• **Task description**
Look below for the line holding "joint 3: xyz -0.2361" and the line holding "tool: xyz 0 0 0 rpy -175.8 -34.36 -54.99". Transcribe exactly those lines and all lines between them, nothing more.

• **Data listing**
= = =

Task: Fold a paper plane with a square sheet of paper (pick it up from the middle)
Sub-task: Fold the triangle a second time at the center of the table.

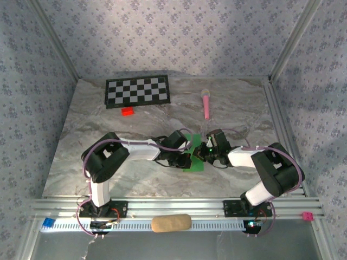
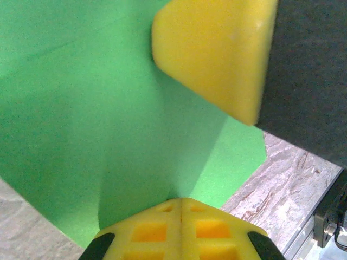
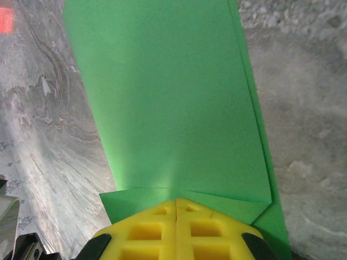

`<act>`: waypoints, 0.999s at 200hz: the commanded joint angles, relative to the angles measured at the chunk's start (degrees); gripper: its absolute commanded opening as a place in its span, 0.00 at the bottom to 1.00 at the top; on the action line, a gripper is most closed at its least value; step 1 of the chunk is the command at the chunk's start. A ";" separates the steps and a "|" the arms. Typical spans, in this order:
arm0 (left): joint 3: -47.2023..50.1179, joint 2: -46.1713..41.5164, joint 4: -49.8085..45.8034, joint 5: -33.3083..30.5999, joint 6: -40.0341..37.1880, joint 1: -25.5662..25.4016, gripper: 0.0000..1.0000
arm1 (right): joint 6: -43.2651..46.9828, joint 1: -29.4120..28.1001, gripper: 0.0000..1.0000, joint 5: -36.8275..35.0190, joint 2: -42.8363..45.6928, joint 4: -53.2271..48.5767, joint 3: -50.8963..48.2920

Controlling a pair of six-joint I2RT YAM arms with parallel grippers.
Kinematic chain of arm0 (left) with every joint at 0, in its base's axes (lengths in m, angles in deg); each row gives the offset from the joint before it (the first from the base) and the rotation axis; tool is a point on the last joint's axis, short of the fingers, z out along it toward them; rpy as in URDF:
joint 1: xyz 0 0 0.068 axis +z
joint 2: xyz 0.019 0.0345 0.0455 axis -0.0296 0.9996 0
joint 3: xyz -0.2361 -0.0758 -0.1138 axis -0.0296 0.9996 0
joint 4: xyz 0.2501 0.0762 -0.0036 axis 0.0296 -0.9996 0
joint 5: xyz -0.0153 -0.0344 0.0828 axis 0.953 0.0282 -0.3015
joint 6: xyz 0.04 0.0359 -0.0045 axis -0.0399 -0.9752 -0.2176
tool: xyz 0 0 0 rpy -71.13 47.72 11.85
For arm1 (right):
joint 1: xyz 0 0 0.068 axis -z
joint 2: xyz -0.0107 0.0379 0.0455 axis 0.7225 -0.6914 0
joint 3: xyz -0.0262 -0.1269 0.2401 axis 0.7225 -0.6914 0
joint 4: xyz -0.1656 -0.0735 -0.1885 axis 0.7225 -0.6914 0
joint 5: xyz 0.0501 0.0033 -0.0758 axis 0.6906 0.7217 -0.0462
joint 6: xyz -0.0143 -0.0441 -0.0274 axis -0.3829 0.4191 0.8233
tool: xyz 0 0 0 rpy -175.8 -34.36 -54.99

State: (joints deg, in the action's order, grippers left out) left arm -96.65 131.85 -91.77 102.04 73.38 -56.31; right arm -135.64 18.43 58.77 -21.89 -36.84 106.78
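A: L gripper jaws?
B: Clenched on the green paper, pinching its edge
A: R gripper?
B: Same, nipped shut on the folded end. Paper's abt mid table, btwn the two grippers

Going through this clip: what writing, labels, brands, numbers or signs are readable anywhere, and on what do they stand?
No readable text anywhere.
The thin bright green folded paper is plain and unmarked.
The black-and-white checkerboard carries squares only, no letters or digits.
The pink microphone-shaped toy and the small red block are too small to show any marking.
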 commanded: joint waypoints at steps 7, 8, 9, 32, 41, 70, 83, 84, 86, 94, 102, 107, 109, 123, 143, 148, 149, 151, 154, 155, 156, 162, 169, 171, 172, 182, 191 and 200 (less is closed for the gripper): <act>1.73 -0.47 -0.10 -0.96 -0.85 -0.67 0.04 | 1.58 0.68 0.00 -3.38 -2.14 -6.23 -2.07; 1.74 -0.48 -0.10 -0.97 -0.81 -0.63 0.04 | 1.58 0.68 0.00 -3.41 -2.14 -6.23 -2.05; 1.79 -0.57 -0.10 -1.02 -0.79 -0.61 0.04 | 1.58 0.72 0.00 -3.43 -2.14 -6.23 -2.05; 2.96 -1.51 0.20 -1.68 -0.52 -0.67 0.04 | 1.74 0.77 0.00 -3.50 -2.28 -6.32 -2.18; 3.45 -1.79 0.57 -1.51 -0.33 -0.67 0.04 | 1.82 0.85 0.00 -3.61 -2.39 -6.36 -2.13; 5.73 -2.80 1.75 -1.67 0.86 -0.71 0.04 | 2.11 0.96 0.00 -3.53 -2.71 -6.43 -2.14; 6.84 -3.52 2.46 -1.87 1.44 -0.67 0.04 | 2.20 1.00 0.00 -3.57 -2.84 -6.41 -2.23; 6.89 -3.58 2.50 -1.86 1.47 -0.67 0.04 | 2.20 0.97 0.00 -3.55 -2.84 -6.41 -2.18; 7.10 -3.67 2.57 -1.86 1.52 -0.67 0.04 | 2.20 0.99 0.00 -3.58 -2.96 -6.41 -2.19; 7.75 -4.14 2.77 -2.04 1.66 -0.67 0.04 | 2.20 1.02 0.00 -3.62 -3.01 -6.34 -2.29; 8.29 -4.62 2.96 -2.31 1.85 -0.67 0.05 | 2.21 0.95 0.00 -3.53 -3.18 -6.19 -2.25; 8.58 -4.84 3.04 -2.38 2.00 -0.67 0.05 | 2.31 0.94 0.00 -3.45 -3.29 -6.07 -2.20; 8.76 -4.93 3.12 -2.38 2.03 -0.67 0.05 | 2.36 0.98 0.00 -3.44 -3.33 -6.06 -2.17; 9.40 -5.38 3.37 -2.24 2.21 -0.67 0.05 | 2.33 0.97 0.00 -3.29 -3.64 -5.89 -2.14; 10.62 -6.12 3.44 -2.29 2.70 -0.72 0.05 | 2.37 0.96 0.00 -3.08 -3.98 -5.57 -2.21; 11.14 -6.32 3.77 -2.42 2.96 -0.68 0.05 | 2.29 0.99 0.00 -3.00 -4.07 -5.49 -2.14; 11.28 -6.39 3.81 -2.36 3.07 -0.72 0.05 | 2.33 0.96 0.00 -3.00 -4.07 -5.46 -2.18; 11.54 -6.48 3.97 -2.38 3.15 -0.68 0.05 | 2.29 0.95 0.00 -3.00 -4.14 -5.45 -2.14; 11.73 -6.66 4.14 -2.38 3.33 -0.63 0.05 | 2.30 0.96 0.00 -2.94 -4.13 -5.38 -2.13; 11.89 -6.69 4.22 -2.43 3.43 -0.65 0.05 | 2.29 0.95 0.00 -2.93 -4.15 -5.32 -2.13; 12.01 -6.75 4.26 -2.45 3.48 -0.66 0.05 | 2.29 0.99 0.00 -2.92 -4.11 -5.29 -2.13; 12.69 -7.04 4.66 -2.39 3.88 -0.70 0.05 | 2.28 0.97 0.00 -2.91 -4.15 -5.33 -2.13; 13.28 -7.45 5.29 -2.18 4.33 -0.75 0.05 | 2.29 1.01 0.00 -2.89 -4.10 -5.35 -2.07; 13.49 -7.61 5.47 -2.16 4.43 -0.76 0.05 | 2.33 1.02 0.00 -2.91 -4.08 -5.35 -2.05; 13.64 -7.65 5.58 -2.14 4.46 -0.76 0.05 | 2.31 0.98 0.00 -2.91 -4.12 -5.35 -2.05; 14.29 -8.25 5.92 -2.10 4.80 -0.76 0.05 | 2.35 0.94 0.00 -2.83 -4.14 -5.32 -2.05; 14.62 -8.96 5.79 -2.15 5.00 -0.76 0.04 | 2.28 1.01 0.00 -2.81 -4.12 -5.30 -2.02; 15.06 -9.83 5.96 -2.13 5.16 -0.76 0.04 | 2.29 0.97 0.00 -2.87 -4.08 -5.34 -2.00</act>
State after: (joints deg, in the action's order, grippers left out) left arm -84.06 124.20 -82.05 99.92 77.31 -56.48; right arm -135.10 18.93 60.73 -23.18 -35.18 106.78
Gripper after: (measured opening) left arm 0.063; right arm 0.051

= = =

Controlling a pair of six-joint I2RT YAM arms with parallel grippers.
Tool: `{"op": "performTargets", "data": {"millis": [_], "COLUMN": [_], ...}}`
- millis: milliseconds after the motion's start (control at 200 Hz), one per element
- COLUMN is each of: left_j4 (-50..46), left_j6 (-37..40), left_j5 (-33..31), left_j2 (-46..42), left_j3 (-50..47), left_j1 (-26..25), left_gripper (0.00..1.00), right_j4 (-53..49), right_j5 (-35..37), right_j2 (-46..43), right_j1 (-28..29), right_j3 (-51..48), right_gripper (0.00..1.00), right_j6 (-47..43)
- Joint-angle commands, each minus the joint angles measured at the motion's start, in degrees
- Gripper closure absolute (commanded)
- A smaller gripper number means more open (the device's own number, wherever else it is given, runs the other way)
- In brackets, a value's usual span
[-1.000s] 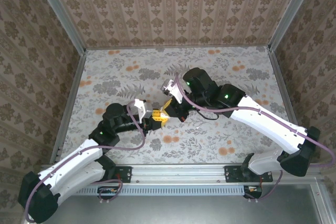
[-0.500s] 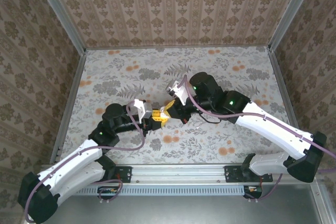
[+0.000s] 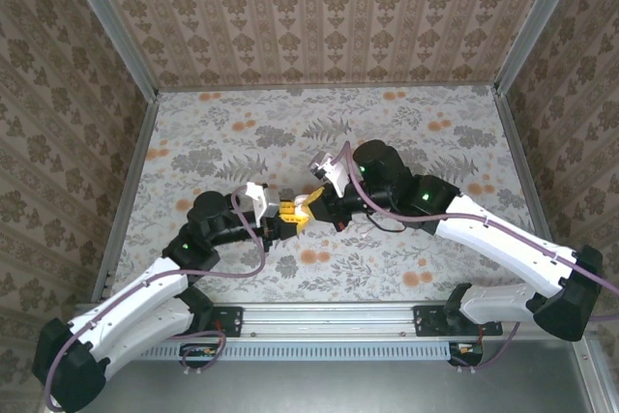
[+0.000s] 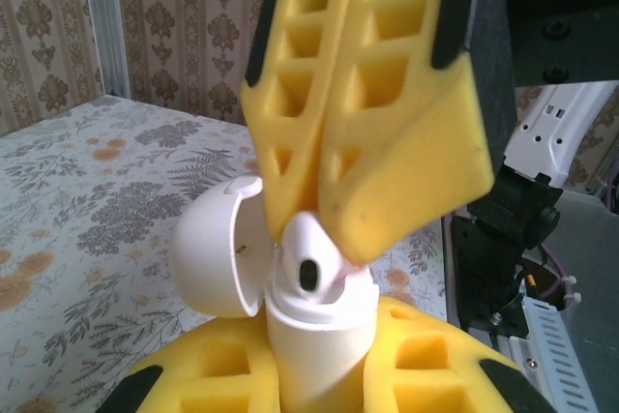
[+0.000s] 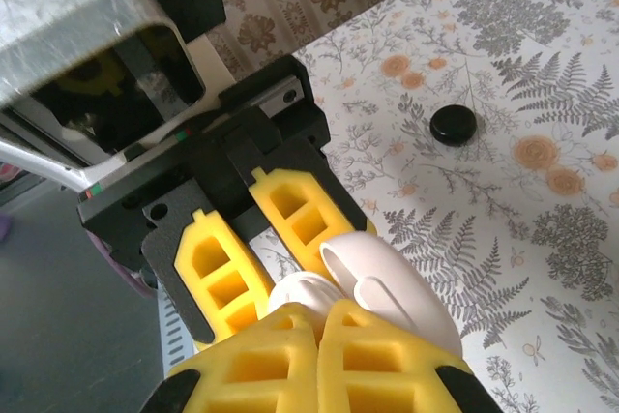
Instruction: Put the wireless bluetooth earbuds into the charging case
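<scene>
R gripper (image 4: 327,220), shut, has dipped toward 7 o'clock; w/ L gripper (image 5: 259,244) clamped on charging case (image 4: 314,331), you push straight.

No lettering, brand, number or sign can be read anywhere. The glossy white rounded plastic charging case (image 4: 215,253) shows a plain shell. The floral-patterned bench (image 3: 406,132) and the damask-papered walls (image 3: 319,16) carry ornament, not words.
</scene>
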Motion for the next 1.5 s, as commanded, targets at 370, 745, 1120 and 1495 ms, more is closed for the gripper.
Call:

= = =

• **Exercise result**
joint 3: xyz -0.2361 -0.0758 -0.1138 axis -0.0296 0.9996 0
joint 4: xyz 0.2501 0.0762 -0.0036 axis 0.0296 -0.9996 0
joint 5: xyz -0.0153 -0.0344 0.0828 axis 0.953 0.0282 -0.3015
joint 6: xyz 0.04 0.0359 -0.0045 axis -0.0399 -0.9752 -0.2176
tool: xyz 0 0 0 rpy -71.13 47.72 11.85
For arm1 (right):
joint 1: xyz 0 0 0.068 axis -z
joint 2: xyz -0.0107 0.0379 0.0455 axis 0.7225 -0.6914 0
joint 3: xyz -0.0262 -0.1269 0.2401 axis 0.7225 -0.6914 0
joint 4: xyz -0.1656 -0.0735 -0.1885 axis 0.7225 -0.6914 0
joint 5: xyz 0.0501 0.0033 -0.0758 axis 0.6906 0.7217 -0.0462
joint 6: xyz -0.0143 -0.0441 -0.0274 axis -0.3829 0.4191 0.8233
tool: xyz 0 0 0 rpy -175.8 -34.36 -54.99

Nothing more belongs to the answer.